■ **TASK TO COMPLETE**: Reproduce only the lines of the material below that start at the line containing "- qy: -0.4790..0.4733" and stop at the line containing "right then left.". Keep both end lines.
--------------------------------------------------
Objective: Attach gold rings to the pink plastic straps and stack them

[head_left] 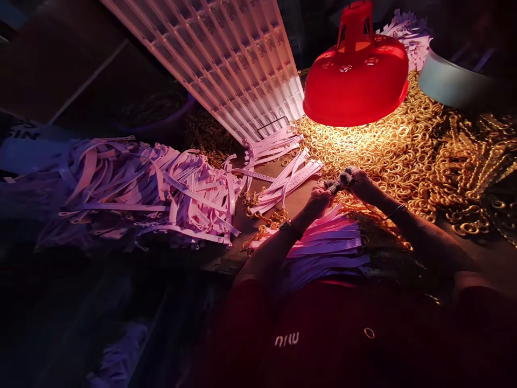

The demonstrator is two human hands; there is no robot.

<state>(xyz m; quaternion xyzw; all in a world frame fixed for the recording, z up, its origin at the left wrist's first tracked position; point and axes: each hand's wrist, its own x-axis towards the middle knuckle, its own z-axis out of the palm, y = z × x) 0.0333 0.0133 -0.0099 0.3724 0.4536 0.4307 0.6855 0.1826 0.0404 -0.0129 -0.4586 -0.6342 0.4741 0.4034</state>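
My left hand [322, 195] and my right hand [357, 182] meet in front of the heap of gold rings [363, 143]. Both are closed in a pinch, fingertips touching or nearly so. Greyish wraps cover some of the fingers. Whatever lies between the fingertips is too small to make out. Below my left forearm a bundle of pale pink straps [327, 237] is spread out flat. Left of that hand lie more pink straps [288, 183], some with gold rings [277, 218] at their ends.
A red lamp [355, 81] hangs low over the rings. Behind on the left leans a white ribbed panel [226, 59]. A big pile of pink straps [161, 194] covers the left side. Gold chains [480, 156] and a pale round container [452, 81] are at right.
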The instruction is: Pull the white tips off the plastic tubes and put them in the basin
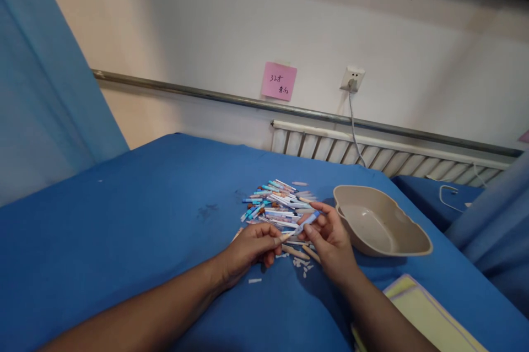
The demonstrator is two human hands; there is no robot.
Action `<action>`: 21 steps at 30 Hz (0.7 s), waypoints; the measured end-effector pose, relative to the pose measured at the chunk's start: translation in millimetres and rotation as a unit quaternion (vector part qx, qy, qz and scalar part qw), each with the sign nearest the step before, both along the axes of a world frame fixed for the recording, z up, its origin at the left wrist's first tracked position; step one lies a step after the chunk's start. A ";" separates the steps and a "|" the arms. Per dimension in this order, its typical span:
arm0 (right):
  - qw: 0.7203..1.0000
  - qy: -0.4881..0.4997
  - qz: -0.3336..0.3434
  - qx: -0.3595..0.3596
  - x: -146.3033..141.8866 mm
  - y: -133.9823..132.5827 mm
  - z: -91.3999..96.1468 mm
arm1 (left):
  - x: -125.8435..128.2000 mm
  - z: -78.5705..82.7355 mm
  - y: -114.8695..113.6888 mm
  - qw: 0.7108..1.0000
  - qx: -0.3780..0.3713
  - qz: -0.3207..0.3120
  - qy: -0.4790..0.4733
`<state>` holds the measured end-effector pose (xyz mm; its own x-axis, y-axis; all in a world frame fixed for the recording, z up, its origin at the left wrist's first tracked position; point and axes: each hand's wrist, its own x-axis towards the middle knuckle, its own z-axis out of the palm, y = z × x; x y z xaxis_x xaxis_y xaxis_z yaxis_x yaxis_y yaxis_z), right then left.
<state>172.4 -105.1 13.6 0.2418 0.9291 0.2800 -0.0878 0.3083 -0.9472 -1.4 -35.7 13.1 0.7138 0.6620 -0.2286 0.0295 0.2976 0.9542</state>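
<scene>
My right hand (334, 244) is closed around a pen (306, 222) with a light-blue barrel and a darker blue end. The fingers of my left hand (255, 243) pinch a slim tan pen piece (285, 237) that lines up with the pen's lower left end. Whether the two parts are joined or only touching, I cannot tell. Behind both hands lies a loose pile of pens and pen parts (276, 198) in white, teal, blue and brown. Tan tapered pieces (295, 253) and small white bits (303, 266) lie just below the hands.
A beige plastic basin (382, 192) stands right of the pile on the blue cloth (144, 220). Yellow sheets (425, 313) lie under my right forearm. Behind the table are a radiator (326, 145), a pipe along the wall and a plugged-in cable (352, 115). Blue curtains hang at both sides.
</scene>
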 end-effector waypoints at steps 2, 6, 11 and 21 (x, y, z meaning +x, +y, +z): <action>0.999 -0.047 -0.007 0.008 -1.1 -1.9 -1.3 | 0.0 0.6 -0.3 1.000 0.001 0.000 0.000; 0.990 -0.141 -0.019 0.015 -3.0 -6.5 -1.3 | -1.6 -0.1 -0.4 1.000 0.007 -0.008 -0.010; 0.983 -0.184 -0.008 0.008 -1.8 -7.8 -0.6 | -4.3 -2.7 2.8 1.000 0.025 -0.008 -0.011; 0.977 -0.210 0.008 -0.039 8.7 -1.5 0.9 | -1.4 6.6 -2.0 0.987 0.151 0.048 0.019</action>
<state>181.0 -106.6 14.6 0.1066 0.9539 0.2805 0.3099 0.2362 -0.9210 -2.7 -37.7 19.7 0.6389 0.7685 -0.0350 0.0517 0.0025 0.9987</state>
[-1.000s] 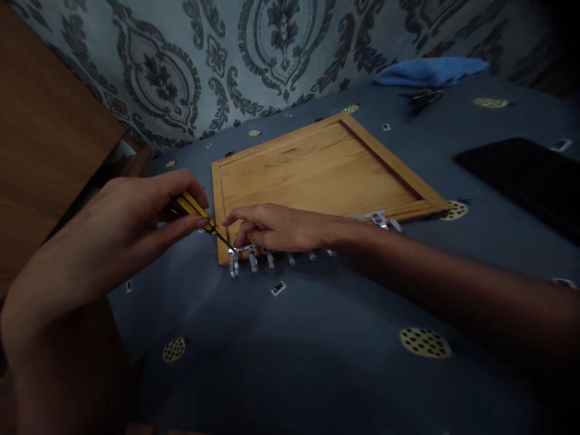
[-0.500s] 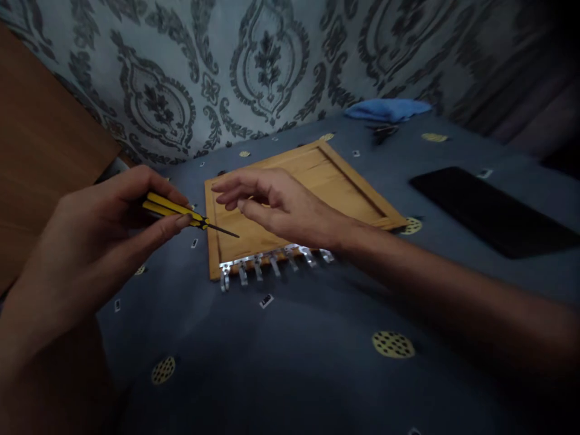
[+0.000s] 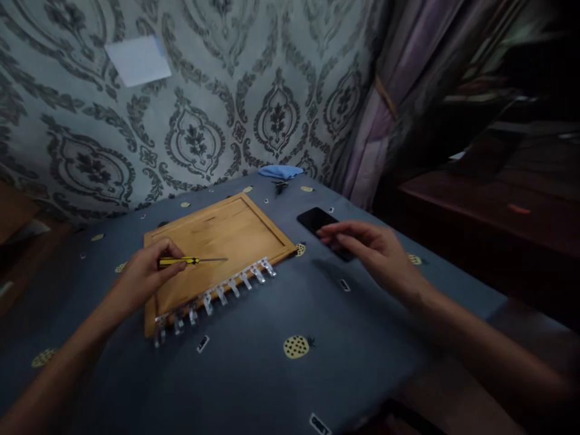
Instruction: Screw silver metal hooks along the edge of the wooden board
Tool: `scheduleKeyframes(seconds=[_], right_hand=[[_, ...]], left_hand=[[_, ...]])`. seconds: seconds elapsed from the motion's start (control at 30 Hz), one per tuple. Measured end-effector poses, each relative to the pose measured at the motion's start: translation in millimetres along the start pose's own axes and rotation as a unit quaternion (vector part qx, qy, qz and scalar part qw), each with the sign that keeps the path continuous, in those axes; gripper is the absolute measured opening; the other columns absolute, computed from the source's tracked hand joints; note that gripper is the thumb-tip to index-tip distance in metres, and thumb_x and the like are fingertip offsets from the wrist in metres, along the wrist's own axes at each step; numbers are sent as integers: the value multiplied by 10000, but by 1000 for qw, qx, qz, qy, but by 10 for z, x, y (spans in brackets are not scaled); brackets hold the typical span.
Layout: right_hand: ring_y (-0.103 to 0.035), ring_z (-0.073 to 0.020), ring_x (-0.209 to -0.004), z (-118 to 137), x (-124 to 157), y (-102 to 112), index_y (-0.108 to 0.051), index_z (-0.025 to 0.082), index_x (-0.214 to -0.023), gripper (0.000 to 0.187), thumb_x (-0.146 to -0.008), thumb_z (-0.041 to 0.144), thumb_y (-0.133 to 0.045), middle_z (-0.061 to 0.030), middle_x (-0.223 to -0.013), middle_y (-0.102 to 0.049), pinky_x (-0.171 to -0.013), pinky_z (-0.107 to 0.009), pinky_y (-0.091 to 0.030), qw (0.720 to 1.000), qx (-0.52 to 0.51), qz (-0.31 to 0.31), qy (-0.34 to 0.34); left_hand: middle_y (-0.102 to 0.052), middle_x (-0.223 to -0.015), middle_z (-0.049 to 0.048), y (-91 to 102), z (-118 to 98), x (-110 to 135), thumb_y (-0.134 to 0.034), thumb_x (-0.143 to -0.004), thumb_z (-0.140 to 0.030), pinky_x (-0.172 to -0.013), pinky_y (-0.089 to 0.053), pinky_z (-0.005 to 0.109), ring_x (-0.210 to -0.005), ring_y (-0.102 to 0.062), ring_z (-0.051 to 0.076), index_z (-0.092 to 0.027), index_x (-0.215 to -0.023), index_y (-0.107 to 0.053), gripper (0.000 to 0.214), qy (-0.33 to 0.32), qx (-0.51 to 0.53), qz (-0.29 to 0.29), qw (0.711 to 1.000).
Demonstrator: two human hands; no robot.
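Note:
My left hand (image 3: 147, 269) is closed around a slim screwdriver (image 3: 193, 261) with a yellow and black handle. Its thin metal shaft points right, above a framed wooden board (image 3: 226, 232). Along the board's near edge runs a metal hook rail (image 3: 233, 284), its hooks hanging over the edge. My right hand (image 3: 374, 251) hovers at the near right side of a black smartphone (image 3: 317, 219), partly covering it. The right fingers are loosely bent with the thumb slightly apart, and nothing shows between them; whether they touch the phone I cannot tell.
A dark blue patterned tablecloth (image 3: 254, 374) covers the table. A blue cloth (image 3: 281, 172) and a small dark object (image 3: 280, 186) lie at the far corner. Patterned wallpaper (image 3: 194, 133) rises behind, with a white sheet (image 3: 138, 60) on it. A purple curtain (image 3: 394, 90) hangs right.
My right hand has moved right, from above the board to beside the smartphone. My left hand still holds the screwdriver, now over the board. The view has swung right and widened.

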State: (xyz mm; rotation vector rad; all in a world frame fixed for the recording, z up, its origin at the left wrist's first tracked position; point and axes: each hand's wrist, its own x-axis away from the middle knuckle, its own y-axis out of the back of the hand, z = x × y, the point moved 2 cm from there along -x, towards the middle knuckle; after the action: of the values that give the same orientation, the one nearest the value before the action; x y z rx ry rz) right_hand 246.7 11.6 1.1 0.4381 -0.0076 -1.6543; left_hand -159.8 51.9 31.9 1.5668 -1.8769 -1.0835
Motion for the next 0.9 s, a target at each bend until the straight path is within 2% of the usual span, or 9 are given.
scheduleKeyframes(seconds=[0.1,0.23,0.33,0.43,0.53,0.6,0.77,0.9], right_hand=[[-728,-226,-874,-182,174,160,-777,219,-1010,246,-892,380,-634,-85,-951,-788,-787,-363,-580,999,31,-11,-6],[-730,-239,-891,-309,275,223,-752,187,-1063,325,-936,374,-518,-92,-932,-775,-799,-376,-584,990,135,-28,11],[-713,-259,-959,-372,254,238,-709,197,-1138,348,-936,299,-444,-105,-1065,-753,-815,-410,-583,959,273,-59,40],[-636,-326,-1135,-428,189,248,-645,196,-1280,412,-905,323,-531,-146,-1212,-692,-986,-514,-513,937,343,-62,35],[-543,-440,-1259,-471,113,235,-533,110,-1430,698,-833,443,-670,-243,-1397,-580,-1014,-593,-464,910,412,-40,3],[-527,-468,-1275,-482,66,210,-460,85,-1492,827,-819,506,-692,-266,-1429,-558,-1013,-607,-450,895,446,-18,-18],[-582,-439,-1194,-402,-36,163,-420,88,-1518,796,-866,487,-645,-257,-1258,-667,-963,-542,-469,865,499,25,-41],[-628,-430,-1061,-289,-147,191,-426,110,-1512,801,-840,473,-670,-234,-1096,-712,-822,-484,-486,863,501,37,-49]], left_hand=[[-659,-768,26,-89,82,-208,-626,-715,-533,-690,-487,321,-756,-623,220,-220,-759,-585,318,-22,-12,2,1000],[-661,-764,27,-189,162,-406,-590,-726,-535,-715,-477,333,-764,-623,233,-233,-755,-562,305,-28,-45,-15,998],[-687,-785,47,-212,159,-468,-562,-732,-516,-741,-471,348,-791,-636,254,-238,-748,-568,278,-20,-75,-32,996],[-702,-816,56,-148,67,-434,-536,-727,-525,-741,-479,348,-816,-646,267,-246,-758,-560,282,-6,-98,-58,994],[-711,-854,64,-38,-51,-292,-504,-740,-504,-780,-481,375,-852,-655,285,-240,-793,-572,278,11,-121,-79,989],[-721,-889,61,22,-106,-145,-493,-754,-509,-774,-486,370,-873,-666,289,-239,-836,-594,300,16,-129,-83,988],[-746,-925,62,68,-209,354,-503,-790,-576,-722,-489,337,-864,-694,276,-244,-874,-636,368,7,-109,-103,989],[-742,-931,64,-45,-422,813,-542,-829,-566,-743,-485,339,-870,-689,260,-232,-909,-666,366,11,-38,-108,993]])
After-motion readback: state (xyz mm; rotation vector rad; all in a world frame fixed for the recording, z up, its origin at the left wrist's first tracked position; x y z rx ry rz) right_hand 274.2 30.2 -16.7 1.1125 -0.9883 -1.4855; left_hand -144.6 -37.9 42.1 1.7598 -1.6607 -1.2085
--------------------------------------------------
■ **SOLUTION TO THE PROBLEM**:
  - qy: -0.4790..0.4733
`<state>` holds the measured end-effector pose (xyz mm; its own x-axis, y-axis; all in a world frame fixed for the recording, z up, its origin at the left wrist's first tracked position; point and axes: each hand's wrist, its own x-axis towards the middle knuckle, its own z-axis out of the palm, y = z × x; x y z xaxis_x xaxis_y xaxis_z yaxis_x yaxis_y yaxis_z), right then left.

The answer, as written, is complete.